- [REQUIRED WORK] Your response should consist of the entries below, reproduced exactly and without their images.

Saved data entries

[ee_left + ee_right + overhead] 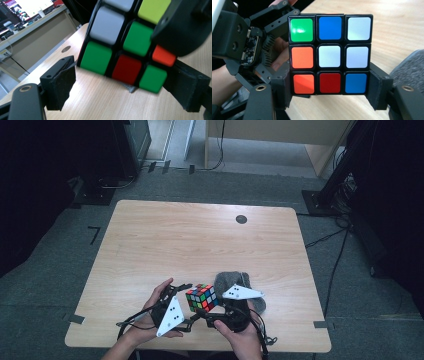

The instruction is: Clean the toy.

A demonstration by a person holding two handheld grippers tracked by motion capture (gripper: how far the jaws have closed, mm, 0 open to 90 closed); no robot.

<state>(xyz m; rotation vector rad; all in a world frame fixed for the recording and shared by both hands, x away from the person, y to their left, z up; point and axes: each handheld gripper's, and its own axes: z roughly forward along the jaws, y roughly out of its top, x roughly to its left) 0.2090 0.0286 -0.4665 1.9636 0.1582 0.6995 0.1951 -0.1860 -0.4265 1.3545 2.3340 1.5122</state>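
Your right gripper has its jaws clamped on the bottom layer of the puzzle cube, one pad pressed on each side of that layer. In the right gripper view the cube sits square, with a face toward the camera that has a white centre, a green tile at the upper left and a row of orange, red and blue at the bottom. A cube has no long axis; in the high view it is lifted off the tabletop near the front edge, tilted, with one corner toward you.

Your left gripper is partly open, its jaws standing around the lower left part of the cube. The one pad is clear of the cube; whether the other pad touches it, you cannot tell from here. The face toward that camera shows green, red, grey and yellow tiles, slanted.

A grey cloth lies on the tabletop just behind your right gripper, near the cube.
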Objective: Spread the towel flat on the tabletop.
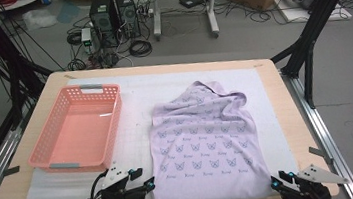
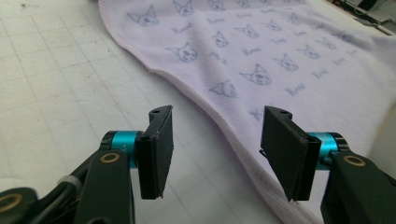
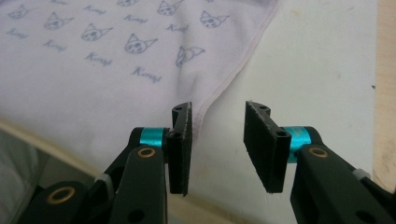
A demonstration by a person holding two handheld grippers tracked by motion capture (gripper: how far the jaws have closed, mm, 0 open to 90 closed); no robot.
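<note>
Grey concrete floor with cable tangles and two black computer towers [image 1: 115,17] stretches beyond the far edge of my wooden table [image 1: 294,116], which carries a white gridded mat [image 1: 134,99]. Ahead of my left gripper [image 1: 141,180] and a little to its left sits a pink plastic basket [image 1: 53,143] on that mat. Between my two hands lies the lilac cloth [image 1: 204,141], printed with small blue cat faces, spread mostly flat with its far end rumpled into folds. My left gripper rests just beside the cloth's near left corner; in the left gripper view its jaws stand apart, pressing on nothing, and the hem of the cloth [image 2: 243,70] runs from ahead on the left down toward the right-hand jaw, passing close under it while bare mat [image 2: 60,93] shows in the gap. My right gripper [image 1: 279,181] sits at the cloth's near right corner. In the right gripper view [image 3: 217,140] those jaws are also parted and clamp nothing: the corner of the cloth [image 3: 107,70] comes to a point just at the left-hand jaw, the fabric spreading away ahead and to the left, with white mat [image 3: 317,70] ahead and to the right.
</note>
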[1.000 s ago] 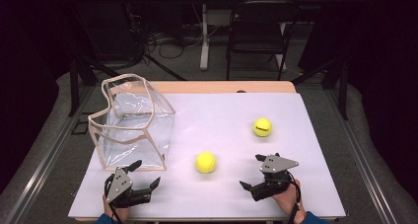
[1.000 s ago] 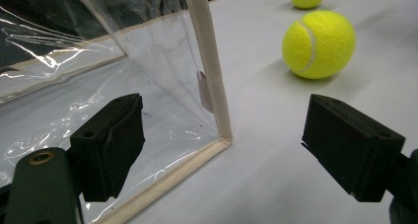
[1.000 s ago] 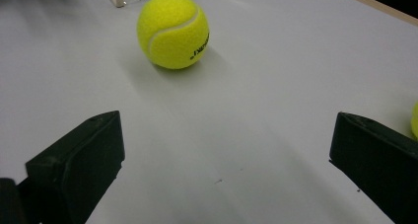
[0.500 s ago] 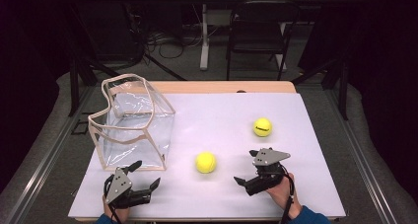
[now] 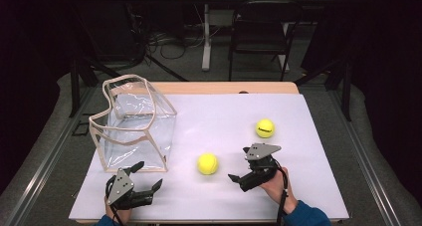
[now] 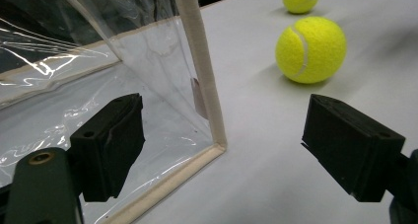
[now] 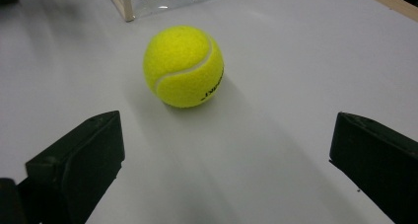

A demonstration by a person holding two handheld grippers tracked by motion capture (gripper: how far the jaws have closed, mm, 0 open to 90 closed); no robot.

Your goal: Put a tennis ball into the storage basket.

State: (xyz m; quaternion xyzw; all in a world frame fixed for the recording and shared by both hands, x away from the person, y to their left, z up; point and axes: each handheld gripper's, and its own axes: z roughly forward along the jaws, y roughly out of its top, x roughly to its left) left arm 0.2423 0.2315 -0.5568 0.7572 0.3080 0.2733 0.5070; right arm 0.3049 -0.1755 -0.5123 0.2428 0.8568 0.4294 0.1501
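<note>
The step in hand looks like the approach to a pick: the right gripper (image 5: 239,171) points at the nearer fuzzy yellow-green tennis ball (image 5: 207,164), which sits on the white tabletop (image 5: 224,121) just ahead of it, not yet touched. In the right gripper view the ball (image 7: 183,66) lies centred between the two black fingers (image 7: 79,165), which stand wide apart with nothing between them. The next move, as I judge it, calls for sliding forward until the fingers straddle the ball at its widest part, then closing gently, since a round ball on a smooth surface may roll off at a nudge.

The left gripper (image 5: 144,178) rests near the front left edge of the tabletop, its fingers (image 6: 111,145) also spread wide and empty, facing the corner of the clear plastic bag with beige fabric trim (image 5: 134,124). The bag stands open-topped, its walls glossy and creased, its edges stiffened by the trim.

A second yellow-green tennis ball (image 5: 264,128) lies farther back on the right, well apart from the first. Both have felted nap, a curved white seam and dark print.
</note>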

- [YOUR RESPONSE]
[ee_left + ee_right + overhead] 

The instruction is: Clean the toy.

A demonstration by a person holding two handheld grippers tracked by motion capture (gripper: how far the jaws have closed, mm, 0 open to 90 closed); no robot.

<state>(xyz m; rotation vector rad; all in a world frame fixed for the recording and shared by both hands, x away from the person, y to their left, z up; point and axes: each handheld gripper's, and its own axes: z roughly forward along the jaws, y roughly out of its top, x roughly to its left) 0.2090 0.0286 -0.4665 1.9636 0.1582 0.6995 0.1951 -0.1860 -0.4265 1.3545 2.3340 1.5122</state>
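Your right gripper has its jaws clamped on the bottom layer of the puzzle cube, one pad pressed on each side of that layer. In the right gripper view the cube sits square, with a face toward the camera that has a white centre, a green tile at the upper left and a row of orange, red and blue at the bottom. A cube has no long axis; in the high view it is lifted off the tabletop near the front edge, tilted, with one corner toward you.

Your left gripper is partly open, its jaws standing around the lower left part of the cube. The one pad is clear of the cube; whether the other pad touches it, you cannot tell from here. The face toward that camera shows green, red, grey and yellow tiles, slanted.

A grey cloth lies on the tabletop just behind your right gripper, near the cube.
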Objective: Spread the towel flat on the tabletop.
A demonstration by a person holding two handheld grippers tracked by motion capture (gripper: how far the jaws have closed, mm, 0 open to 90 closed); no robot.
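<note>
Grey concrete floor with cable tangles and two black computer towers [image 1: 115,17] stretches beyond the far edge of my wooden table [image 1: 294,116], which carries a white gridded mat [image 1: 134,99]. Ahead of my left gripper [image 1: 141,180] and a little to its left sits a pink plastic basket [image 1: 53,143] on that mat. Between my two hands lies the lilac cloth [image 1: 204,141], printed with small blue cat faces, spread mostly flat with its far end rumpled into folds. My left gripper rests just beside the cloth's near left corner; in the left gripper view its jaws stand apart, pressing on nothing, and the hem of the cloth [image 2: 243,70] runs from ahead on the left down toward the right-hand jaw, passing close under it while bare mat [image 2: 60,93] shows in the gap. My right gripper [image 1: 279,181] sits at the cloth's near right corner. In the right gripper view [image 3: 217,140] those jaws are also parted and clamp nothing: the corner of the cloth [image 3: 107,70] comes to a point just at the left-hand jaw, the fabric spreading away ahead and to the left, with white mat [image 3: 317,70] ahead and to the right.
</note>
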[1.000 s ago] 
[1.000 s ago] 
[1.000 s ago] 
[0.500 s ago] 
[now] 
[now] 
[now] 

A demonstration by a person holding two handheld grippers tracked by motion capture (gripper: how far the jaws have closed, mm, 0 open to 90 closed); no robot.

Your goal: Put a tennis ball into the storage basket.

State: (xyz m; quaternion xyzw; all in a world frame fixed for the recording and shared by both hands, x away from the person, y to their left, z up; point and axes: each handheld gripper's, and its own axes: z roughly forward along the jaws, y roughly out of its top, x roughly to its left) left arm 0.2423 0.2315 -0.5568 0.7572 0.3080 0.2733 0.5070; right arm 0.3049 -0.1755 -0.5123 0.2428 0.8568 0.4294 0.1501
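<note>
The step in hand looks like the approach to a pick: the right gripper (image 5: 239,171) points at the nearer fuzzy yellow-green tennis ball (image 5: 207,164), which sits on the white tabletop (image 5: 224,121) just ahead of it, not yet touched. In the right gripper view the ball (image 7: 183,66) lies centred between the two black fingers (image 7: 79,165), which stand wide apart with nothing between them. The next move, as I judge it, calls for sliding forward until the fingers straddle the ball at its widest part, then closing gently, since a round ball on a smooth surface may roll off at a nudge.

The left gripper (image 5: 144,178) rests near the front left edge of the tabletop, its fingers (image 6: 111,145) also spread wide and empty, facing the corner of the clear plastic bag with beige fabric trim (image 5: 134,124). The bag stands open-topped, its walls glossy and creased, its edges stiffened by the trim.

A second yellow-green tennis ball (image 5: 264,128) lies farther back on the right, well apart from the first. Both have felted nap, a curved white seam and dark print.
</note>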

This response is complete, and nothing else is pending.